PublisherSociety for Range Management
JournalJournal of Range Management
AbstractResults of a 1961-1974 grazing system study on the Texas Experimental Ranch in the Rolling Plains were used to evaluate annual net income stability characteristics for a cow-calf operation. A linear programming risk analysis model was utilized to select optimal combinations of grazing systems which minimized annual negative net income fluctuations. Greatest annual net incomes, expressed in 1979 dollars, were obtained from heavier stocked, continuously grazed systems which received winter feed. For the 1961-1974 period, annual net income stability was not increased by selecting combination of grazing systems. However, when only the last 5 years were included in the analysis, the stability of annual net income was improved by selecting a combination of grazing systems.

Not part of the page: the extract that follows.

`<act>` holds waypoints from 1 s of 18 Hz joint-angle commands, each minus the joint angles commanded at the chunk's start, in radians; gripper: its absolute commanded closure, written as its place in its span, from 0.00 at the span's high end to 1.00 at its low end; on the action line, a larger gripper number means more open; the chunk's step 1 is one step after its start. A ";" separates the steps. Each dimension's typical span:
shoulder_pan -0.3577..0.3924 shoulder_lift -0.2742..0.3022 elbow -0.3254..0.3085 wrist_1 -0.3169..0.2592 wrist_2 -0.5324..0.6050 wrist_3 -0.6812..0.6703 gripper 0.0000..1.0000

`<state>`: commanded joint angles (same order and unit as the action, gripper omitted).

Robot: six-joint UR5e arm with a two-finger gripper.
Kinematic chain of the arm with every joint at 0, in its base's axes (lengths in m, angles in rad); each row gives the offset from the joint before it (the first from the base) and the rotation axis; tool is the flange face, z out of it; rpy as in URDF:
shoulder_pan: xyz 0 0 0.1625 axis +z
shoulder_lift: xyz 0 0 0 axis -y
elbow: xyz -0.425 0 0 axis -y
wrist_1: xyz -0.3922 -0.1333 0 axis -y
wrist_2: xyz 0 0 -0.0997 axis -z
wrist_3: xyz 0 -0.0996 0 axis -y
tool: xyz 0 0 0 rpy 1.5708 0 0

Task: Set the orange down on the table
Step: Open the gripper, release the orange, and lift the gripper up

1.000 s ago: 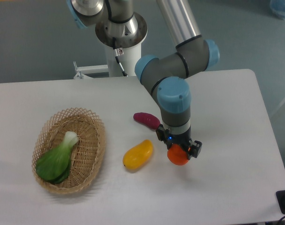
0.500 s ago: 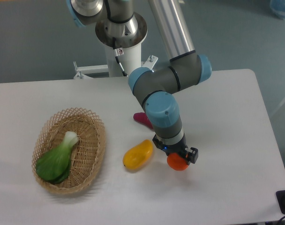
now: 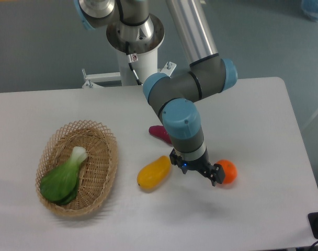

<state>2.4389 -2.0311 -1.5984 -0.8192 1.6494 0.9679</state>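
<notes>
The orange (image 3: 228, 171), small, round and bright, lies on the white table (image 3: 263, 120) right of centre. My gripper (image 3: 200, 170) hangs low over the table just left of it, pointing down. One black finger (image 3: 217, 175) stands right beside the orange, touching or nearly so. The gripper is open and nothing shows between its fingers. The far finger is mostly hidden under the wrist.
A yellow-orange mango-shaped fruit (image 3: 154, 172) lies just left of the gripper, and a purple vegetable (image 3: 160, 133) sits behind the arm. A wicker basket (image 3: 108, 157) with a green bok choy (image 3: 62, 179) stands at the left. The robot base (image 3: 135, 52) rises at the back.
The orange was held between the fingers under the wrist; now it lies free on the table to the gripper's right. The wrist has risen slightly.
</notes>
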 joint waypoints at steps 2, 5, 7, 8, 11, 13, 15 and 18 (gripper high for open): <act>0.026 0.011 -0.008 0.002 -0.043 -0.008 1.00; 0.058 0.020 -0.018 0.020 -0.072 -0.023 1.00; 0.071 0.022 -0.018 0.038 -0.075 -0.037 1.00; 0.081 0.022 -0.017 0.038 -0.074 -0.031 1.00; 0.124 0.023 -0.006 0.035 -0.075 -0.025 1.00; 0.149 0.025 0.009 0.028 -0.082 -0.020 1.00; 0.178 0.023 0.052 -0.030 -0.120 0.007 1.00; 0.219 0.025 0.121 -0.213 -0.150 0.139 1.00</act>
<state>2.6582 -2.0065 -1.4773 -1.0320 1.4989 1.1073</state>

Supplemental winter feeding did not have a significant effect on annual net incomes. However, under heavier stocking rates the standard deviation of annual net income was approximately doubled when cows did not receive supplemental winter feed. Annual income and income variability was determined to have increased during the last 5 years of the study, relative to the total study period. It is hypothesized that a portion of this increased variability at the heavier rates of stocking is the result of changes in the composition of vegetation. The general increase in variability across all systems indicates that ranch operators may need to consider alternatives for risk management as well as management for profits.